How to complete this task – In the copy, keep every word of the data below and none of its pictures.

Source material –

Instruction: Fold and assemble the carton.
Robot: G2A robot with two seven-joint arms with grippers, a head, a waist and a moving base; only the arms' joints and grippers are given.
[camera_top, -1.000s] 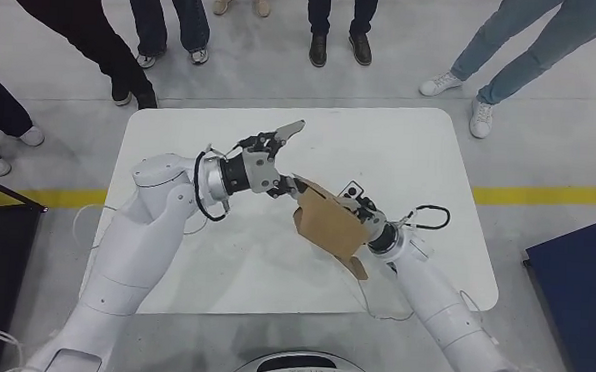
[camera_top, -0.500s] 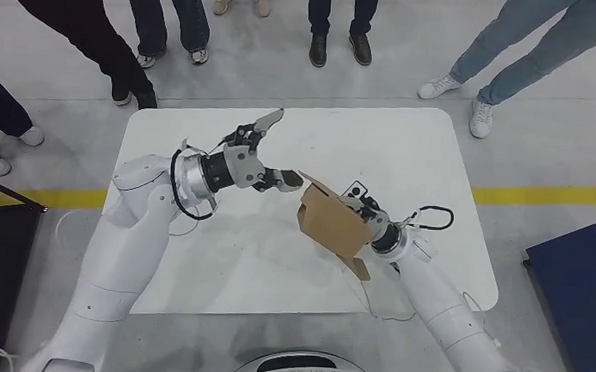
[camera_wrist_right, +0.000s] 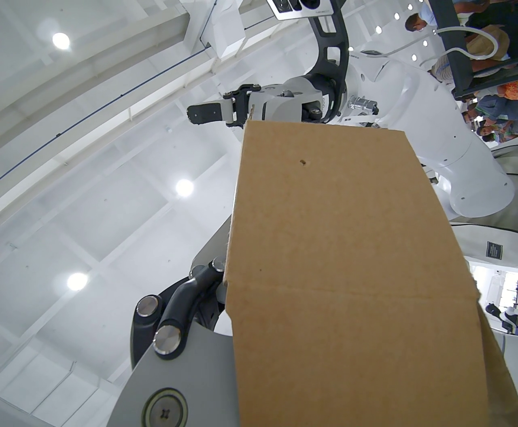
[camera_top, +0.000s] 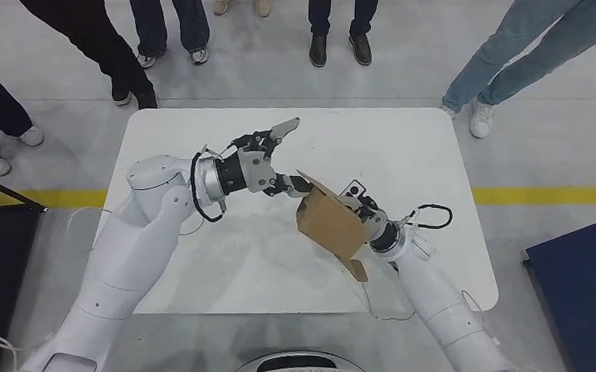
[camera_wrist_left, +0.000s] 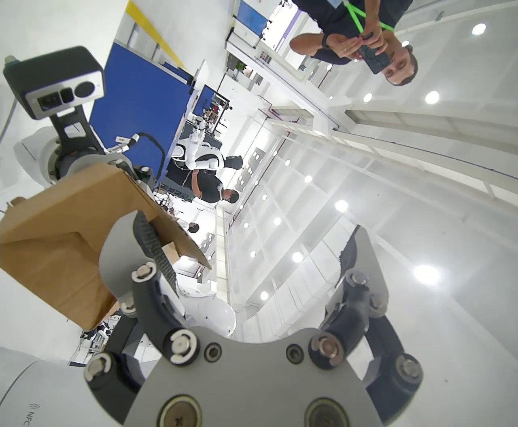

Answer to this task –
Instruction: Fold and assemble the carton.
Robot: G2A robot with two seven-joint arms with grippers, a head, a waist and a moving base; only the arms' joints and grippers are given.
[camera_top, -1.000s] 
[camera_top, -0.500s] 
[camera_wrist_right, +0.000s] 
[camera_top, +0.000s] 
[camera_wrist_left, +0.000s] 

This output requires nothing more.